Problem description >> Print exactly the lines below between the line containing "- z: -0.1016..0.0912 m" and the line containing "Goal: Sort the", counting both of those lines. Leave pictures out.

Given information >>
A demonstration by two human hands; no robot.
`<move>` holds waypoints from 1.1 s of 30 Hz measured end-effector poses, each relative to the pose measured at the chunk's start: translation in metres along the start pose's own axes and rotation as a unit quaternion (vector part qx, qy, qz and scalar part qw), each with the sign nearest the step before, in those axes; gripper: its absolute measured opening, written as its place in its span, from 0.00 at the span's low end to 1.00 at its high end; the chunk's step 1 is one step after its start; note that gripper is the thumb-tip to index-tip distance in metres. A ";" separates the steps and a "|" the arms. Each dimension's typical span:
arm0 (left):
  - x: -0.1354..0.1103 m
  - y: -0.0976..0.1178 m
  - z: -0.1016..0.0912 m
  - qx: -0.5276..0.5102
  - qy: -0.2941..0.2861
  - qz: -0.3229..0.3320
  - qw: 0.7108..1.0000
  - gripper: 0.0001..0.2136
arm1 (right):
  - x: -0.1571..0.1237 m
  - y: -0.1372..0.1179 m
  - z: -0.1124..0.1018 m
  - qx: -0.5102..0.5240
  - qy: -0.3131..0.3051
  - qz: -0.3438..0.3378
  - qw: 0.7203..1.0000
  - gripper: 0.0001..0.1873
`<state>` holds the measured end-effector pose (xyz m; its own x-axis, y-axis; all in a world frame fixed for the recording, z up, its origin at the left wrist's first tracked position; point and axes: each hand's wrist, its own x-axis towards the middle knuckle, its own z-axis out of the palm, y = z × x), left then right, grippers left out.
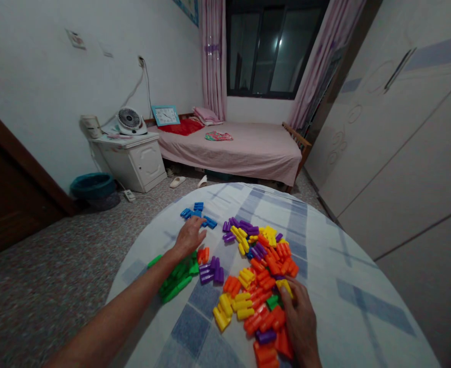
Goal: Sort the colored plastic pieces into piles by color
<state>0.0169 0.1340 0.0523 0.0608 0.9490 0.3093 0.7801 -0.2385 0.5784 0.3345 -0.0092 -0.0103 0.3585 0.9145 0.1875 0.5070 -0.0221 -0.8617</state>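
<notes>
My left hand (190, 236) reaches over a small group of blue plastic building blocks (210, 222) at the far left of the round table. Its thumb is apart from the fingers, and its fingertips are at the near edge of the blue pieces. At the right side of a mixed pile, my right hand (302, 312) has its thumb and fingers closed on a yellow block (284, 286). Mostly orange blocks (256, 322) lie around it, mixed with yellow and purple ones and a green block (273, 302). Under my left forearm, green blocks (177, 289) are partly hidden.
Purple blocks (212, 272) and an orange piece (203, 255) lie beside the green group. More purple blocks (244, 225) sit at the pile's far end. A checked cloth (325, 240) covers the table. Beyond stand a bed (248, 148), a white cabinet (148, 163) and a wardrobe (394, 138).
</notes>
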 end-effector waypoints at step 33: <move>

Exercise solution >>
  - z: -0.1016..0.0912 m
  - qx: -0.5276..0.5102
  - qy: -0.2941..0.2861
  - qz: -0.3229..0.3320
  - qw: 0.7108..1.0000
  - gripper: 0.0001..0.2136
arm1 (right):
  - x: -0.1571..0.1237 m
  - y: -0.1372..0.1179 m
  - z: -0.1124..0.1018 m
  - qx: -0.5102..0.5240
  - qy: -0.3131..0.3051
  - qz: -0.3438..0.3378
  - qw: 0.7203..1.0000
  - gripper: 0.0001..0.1873
`<state>` holds the measured end-effector pose (xyz m; its own x-axis, y-axis; all in a world frame fixed for the recording, z up, its origin at the left wrist's first tracked position; point and axes: each hand's wrist, its own x-axis towards the middle knuckle, its own z-axis out of the palm, y = z × x), left then right, grippers left out.
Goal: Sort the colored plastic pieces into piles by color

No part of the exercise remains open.